Wu Qi: Your father kept a record of the essays you wrote in school. But there was no Internet at the time, so we can’t find most of them. What kind of things did you write when you were at university?

Xiang Biao: The first essay I wrote at Beida was called “The Third Mr.” When I first got to Beida, an upper-class student in sociology was putting together a newspaper and invited the new students to write something. I always liked to show off, so I wrote the piece. Everyone had always said that the May Fourth spirit at Beida was basically about “Mr. Science” and “Mr. Democracy,”Footnote 8 but I said that there was a third figure, called “Mr. Morality,” or “Mr. New Morality.” I thought the moral question was critical too, and should not be forgotten. In part, I was repeating what other people were saying at the time, emphasizing how technical and institutional changes led to cultural changes. At the same time, I also wanted to stress that morality should not be like a hat that we put on, overshadowing our lives from above. For today’s morality, we need to hold the hat in our hands and take a good look at it. We can’t see the hat on our head, even if we can feel it, but we don’t know its shape or its color, and in the same way, if we don’t know where our morality comes from, and simply follow it unthinkingly, then we are just following along blindly. It is immoral to ask other people to respect that kind of morality. The idea of “Mr. Morality” is to say that morality should be a matter of choice, based on individual freedom. I surely read about this somewhere; it might have been left over from my “culture craze” readings during high school. And I truly felt that morality should be the result of empirical observation and analysis and not just lazy dogmatism. Being anti-dogma, anti-system, anti-intellectual, anti-elite also impacts on the language you use to write, which we can talk about later.

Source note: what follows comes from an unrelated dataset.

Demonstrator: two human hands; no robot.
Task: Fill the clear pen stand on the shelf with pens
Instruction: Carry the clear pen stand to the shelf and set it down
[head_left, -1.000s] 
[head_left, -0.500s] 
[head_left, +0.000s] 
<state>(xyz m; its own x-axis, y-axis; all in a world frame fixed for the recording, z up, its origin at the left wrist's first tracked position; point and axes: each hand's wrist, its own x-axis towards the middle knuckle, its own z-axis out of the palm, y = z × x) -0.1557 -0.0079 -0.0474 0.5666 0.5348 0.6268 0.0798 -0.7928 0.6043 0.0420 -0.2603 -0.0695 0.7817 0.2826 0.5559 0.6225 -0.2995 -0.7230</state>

When Marx talked about the question of theft—actually Proudhon said something similar even earlier—Marx asked why it was seen as immoral. First, private property is the precondition for theft’s being immoral, because in the absence of private property the question would not exist. In Marx’s analysis, picking up or pulling off branches from trees in a forest was seen as theft because the land belongs to the manor, which means that the trees belong to the manor as well, as well as the leaves and branches that fall from the trees—there is no end to this. There is a historical evolution concerning the conditions under which theft was labeled as immoral. Another example is the relationship between family and corruption, which also requires us to carry out an empirical analysis of morality. Why is it that everyone thinks we can be more forgiving of corruption if it is done for the sake of one’s children? At the same time, when we expose cases of official corruption, our focus is often on sexual relations, and we pay scant attention to the nature of the corruption, how the system facilitated the corruption, or what concrete consequences the corruption produced. Morality is multi-dimensional, so why do we accord one dimension more weight than another? When the President of Peking University knelt before his aging mother, and the pictures of the event went viral,Footnote 9 the effect on young people was really bad, because his actions suddenly confronted them with an unnatural, mysterious kind of morality, not only giving them no choice, but taking away their basic feelings about what is moral and what is not. I think that when I wrote that essay I was talking about the new morality proposed during the May Fourth period, which was meant to be the product of rational reflection and individual freedom. Morality without choice is immoral, and morality that is forced on you is even worse because when I force my morality on you, it means that I am thoroughly denying your humanity at an implicit level and that if you don’t accept my morality, then in my eyes you are not a person.